- About this exercise -
Please return the data word for word and leave out any picture it contains.

▽

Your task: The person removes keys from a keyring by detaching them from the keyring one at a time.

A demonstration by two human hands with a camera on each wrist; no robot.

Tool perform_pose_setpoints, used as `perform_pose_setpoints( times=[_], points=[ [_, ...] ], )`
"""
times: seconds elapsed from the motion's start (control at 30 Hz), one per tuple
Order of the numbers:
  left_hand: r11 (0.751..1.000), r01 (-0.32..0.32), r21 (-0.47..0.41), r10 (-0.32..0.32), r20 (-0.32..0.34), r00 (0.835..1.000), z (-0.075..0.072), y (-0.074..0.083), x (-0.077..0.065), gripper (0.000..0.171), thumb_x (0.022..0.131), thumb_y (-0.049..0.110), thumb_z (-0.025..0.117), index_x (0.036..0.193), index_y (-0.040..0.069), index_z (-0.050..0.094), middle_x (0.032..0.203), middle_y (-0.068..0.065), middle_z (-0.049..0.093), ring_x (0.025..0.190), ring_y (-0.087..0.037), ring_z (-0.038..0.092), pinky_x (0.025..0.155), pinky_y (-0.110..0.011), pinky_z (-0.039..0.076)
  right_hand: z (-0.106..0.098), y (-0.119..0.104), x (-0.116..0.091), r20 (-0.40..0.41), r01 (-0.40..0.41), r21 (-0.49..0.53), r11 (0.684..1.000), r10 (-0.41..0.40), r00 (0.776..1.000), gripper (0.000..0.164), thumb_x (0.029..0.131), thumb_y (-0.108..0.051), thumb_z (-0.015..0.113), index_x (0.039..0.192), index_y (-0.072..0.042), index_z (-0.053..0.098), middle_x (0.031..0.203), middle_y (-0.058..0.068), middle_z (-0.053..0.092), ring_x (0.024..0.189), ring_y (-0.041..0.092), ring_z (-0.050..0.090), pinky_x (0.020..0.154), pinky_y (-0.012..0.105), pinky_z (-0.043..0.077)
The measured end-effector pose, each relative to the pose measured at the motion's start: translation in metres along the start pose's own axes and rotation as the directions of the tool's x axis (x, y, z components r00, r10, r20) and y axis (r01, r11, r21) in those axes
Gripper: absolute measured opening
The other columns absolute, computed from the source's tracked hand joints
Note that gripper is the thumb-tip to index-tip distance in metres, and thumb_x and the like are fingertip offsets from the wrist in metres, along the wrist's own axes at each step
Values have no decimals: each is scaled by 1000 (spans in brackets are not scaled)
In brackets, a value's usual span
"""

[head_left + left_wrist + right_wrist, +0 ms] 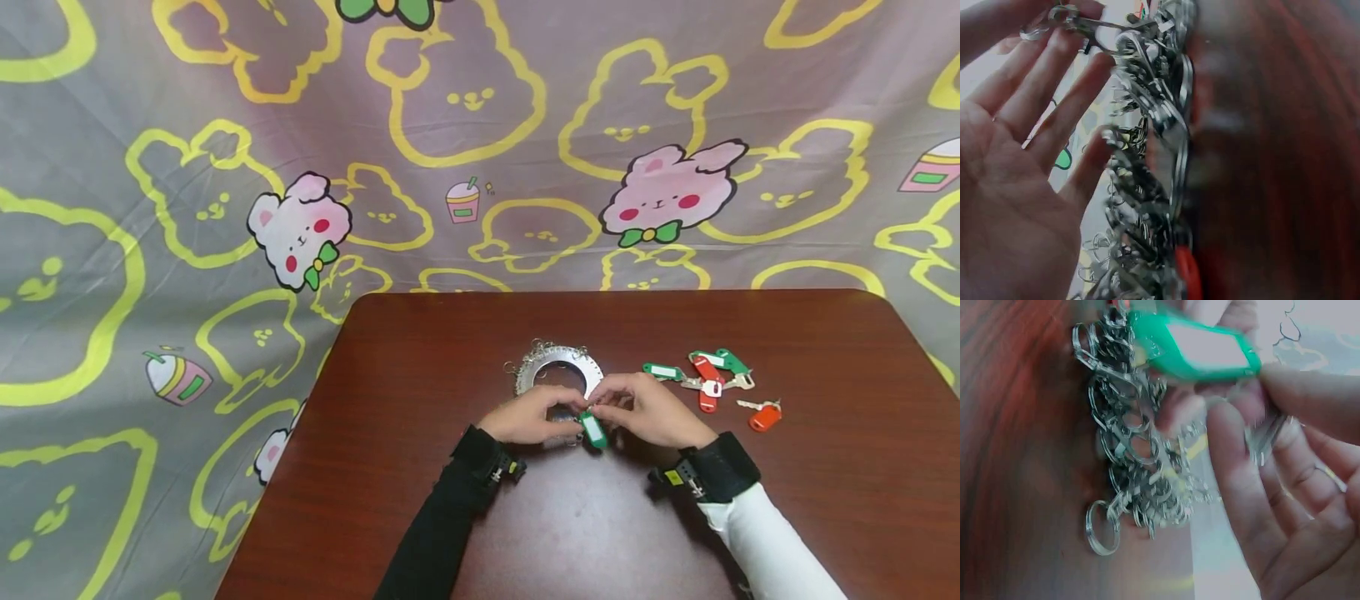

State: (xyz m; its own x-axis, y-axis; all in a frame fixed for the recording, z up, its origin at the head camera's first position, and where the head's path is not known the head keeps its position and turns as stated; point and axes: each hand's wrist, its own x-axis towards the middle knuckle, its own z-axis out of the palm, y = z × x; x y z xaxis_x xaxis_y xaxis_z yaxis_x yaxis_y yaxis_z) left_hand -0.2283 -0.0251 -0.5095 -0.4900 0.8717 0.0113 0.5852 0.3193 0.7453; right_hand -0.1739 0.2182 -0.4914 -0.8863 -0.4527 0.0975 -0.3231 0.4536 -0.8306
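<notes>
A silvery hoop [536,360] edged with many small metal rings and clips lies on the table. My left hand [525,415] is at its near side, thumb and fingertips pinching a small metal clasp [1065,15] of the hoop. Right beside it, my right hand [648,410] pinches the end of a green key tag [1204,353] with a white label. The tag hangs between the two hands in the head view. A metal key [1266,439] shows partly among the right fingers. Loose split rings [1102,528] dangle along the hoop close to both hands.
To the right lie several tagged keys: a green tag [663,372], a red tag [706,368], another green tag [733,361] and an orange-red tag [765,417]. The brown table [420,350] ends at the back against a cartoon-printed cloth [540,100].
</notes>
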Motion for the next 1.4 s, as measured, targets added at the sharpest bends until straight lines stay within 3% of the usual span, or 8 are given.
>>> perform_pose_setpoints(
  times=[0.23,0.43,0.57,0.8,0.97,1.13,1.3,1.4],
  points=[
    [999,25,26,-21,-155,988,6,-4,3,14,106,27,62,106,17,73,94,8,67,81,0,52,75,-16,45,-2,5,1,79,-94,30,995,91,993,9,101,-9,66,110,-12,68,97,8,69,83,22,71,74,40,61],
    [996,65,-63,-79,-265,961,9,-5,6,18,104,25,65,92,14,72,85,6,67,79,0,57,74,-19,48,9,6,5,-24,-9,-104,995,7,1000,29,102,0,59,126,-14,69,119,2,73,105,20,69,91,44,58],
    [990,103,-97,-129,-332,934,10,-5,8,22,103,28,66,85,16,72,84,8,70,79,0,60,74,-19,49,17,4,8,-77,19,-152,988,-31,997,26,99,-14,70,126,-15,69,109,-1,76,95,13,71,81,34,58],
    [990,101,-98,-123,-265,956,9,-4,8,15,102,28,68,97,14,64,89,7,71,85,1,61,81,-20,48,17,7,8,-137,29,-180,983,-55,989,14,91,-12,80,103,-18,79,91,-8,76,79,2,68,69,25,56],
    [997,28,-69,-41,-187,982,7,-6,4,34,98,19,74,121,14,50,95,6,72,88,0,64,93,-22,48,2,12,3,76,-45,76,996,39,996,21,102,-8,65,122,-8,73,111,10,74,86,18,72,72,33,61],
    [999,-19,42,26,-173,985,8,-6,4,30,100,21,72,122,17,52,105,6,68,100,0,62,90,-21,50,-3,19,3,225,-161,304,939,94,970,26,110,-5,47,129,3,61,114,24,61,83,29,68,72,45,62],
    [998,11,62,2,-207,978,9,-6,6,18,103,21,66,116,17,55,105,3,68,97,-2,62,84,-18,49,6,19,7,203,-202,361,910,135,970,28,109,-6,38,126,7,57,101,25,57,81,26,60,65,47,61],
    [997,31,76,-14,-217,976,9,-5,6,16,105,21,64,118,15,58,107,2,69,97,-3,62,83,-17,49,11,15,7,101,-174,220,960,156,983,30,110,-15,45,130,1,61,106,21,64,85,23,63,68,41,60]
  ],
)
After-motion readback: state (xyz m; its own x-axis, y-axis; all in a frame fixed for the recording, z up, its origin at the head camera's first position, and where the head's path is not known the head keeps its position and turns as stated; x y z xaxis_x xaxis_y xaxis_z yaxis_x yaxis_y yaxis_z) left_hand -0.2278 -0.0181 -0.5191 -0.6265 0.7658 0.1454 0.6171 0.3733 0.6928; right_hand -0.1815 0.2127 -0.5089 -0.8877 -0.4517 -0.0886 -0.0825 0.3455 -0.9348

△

- Output below -
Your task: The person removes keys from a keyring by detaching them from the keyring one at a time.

A demonstration by two human hands with a camera on each wrist; no robot.

Tool perform_pose_setpoints, used as `perform_pose_setpoints( times=[_], points=[ [_, ...] ], )`
"""
times: seconds elapsed from the motion's start (control at 30 Hz), one per tuple
Order of the numbers:
  left_hand: r11 (0.751..1.000), r01 (-0.32..0.32), r21 (-0.47..0.41), r10 (-0.32..0.32), r20 (-0.32..0.34), r00 (0.835..1.000), z (-0.075..0.072), y (-0.074..0.083), x (-0.077..0.065), gripper (0.000..0.171), thumb_x (0.022..0.131), thumb_y (-0.049..0.110), thumb_z (-0.025..0.117), index_x (0.036..0.193), index_y (-0.040..0.069), index_z (-0.050..0.094), middle_x (0.032..0.203), middle_y (-0.068..0.065), middle_z (-0.049..0.093), ring_x (0.025..0.190), ring_y (-0.087..0.037), ring_z (-0.038..0.092), pinky_x (0.025..0.155), pinky_y (-0.110..0.011), pinky_z (-0.039..0.076)
  right_hand: z (-0.106..0.098), y (-0.119..0.104), x (-0.116..0.091), r20 (-0.40..0.41), r01 (-0.40..0.41), r21 (-0.49..0.53), r11 (0.684..1.000), r10 (-0.41..0.40), r00 (0.776..1.000), gripper (0.000..0.164), thumb_x (0.029..0.131), thumb_y (-0.108..0.051), thumb_z (-0.015..0.113), index_x (0.039..0.192), index_y (-0.072..0.042), index_z (-0.053..0.098), middle_x (0.031..0.203), middle_y (-0.058..0.068), middle_z (-0.053..0.092), ring_x (0.024..0.189), ring_y (-0.041..0.092), ring_z (-0.050..0.090), pinky_x (0.020..0.154), pinky_y (-0.012..0.105), pinky_z (-0.043..0.077)
The measured end-effector pose, each relative to the pose measured at the motion's start: translation in metres along the start pose's own axes and rotation as the directions of the tool's x axis (x, y, z components r00, r10, r20) and y axis (r01, r11, r21) in those axes
Gripper: absolute measured opening
The other columns absolute, computed from the source's tracked hand joints
Note that gripper is the thumb-tip to index-tip distance in metres, and thumb_x and the like are fingertip offsets from the wrist in metres, along the wrist's own axes at each step
Values have no decimals: each is scaled by 1000 (spans in brackets are not scaled)
In brackets, a value's usual span
"""

[head_left + left_wrist + right_wrist, +0 ms] 

State: (xyz m; its own x-axis, y-axis; all in a frame fixed for the recording, z up, its origin at the head camera's first position, and where the head's path is not known the head keeps its position and turns as stated; point and axes: each hand's wrist, its own x-axis towards the middle knuckle, its own z-axis out of the palm, y = z × x; x y z xaxis_x xaxis_y xaxis_z yaxis_x yaxis_y yaxis_z) left_hand -0.2283 -0.0251 -0.5095 -0.4900 0.8717 0.0113 0.5852 0.3193 0.7453; right_hand -0.1739 0.2182 -0.4914 -0.8863 -0.4527 0.0975 -0.3231 0.4536 -0.8306
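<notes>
A silvery hoop [536,360] edged with many small metal rings and clips lies on the table. My left hand [525,415] is at its near side, thumb and fingertips pinching a small metal clasp [1065,15] of the hoop. Right beside it, my right hand [648,410] pinches the end of a green key tag [1204,353] with a white label. The tag hangs between the two hands in the head view. A metal key [1266,439] shows partly among the right fingers. Loose split rings [1102,528] dangle along the hoop close to both hands.
To the right lie several tagged keys: a green tag [663,372], a red tag [706,368], another green tag [733,361] and an orange-red tag [765,417]. The brown table [420,350] ends at the back against a cartoon-printed cloth [540,100].
</notes>
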Motion for the next 1.4 s, as measured, targets added at the sharpest bends until straight lines stay within 3% of the usual span, or 8 are given.
>>> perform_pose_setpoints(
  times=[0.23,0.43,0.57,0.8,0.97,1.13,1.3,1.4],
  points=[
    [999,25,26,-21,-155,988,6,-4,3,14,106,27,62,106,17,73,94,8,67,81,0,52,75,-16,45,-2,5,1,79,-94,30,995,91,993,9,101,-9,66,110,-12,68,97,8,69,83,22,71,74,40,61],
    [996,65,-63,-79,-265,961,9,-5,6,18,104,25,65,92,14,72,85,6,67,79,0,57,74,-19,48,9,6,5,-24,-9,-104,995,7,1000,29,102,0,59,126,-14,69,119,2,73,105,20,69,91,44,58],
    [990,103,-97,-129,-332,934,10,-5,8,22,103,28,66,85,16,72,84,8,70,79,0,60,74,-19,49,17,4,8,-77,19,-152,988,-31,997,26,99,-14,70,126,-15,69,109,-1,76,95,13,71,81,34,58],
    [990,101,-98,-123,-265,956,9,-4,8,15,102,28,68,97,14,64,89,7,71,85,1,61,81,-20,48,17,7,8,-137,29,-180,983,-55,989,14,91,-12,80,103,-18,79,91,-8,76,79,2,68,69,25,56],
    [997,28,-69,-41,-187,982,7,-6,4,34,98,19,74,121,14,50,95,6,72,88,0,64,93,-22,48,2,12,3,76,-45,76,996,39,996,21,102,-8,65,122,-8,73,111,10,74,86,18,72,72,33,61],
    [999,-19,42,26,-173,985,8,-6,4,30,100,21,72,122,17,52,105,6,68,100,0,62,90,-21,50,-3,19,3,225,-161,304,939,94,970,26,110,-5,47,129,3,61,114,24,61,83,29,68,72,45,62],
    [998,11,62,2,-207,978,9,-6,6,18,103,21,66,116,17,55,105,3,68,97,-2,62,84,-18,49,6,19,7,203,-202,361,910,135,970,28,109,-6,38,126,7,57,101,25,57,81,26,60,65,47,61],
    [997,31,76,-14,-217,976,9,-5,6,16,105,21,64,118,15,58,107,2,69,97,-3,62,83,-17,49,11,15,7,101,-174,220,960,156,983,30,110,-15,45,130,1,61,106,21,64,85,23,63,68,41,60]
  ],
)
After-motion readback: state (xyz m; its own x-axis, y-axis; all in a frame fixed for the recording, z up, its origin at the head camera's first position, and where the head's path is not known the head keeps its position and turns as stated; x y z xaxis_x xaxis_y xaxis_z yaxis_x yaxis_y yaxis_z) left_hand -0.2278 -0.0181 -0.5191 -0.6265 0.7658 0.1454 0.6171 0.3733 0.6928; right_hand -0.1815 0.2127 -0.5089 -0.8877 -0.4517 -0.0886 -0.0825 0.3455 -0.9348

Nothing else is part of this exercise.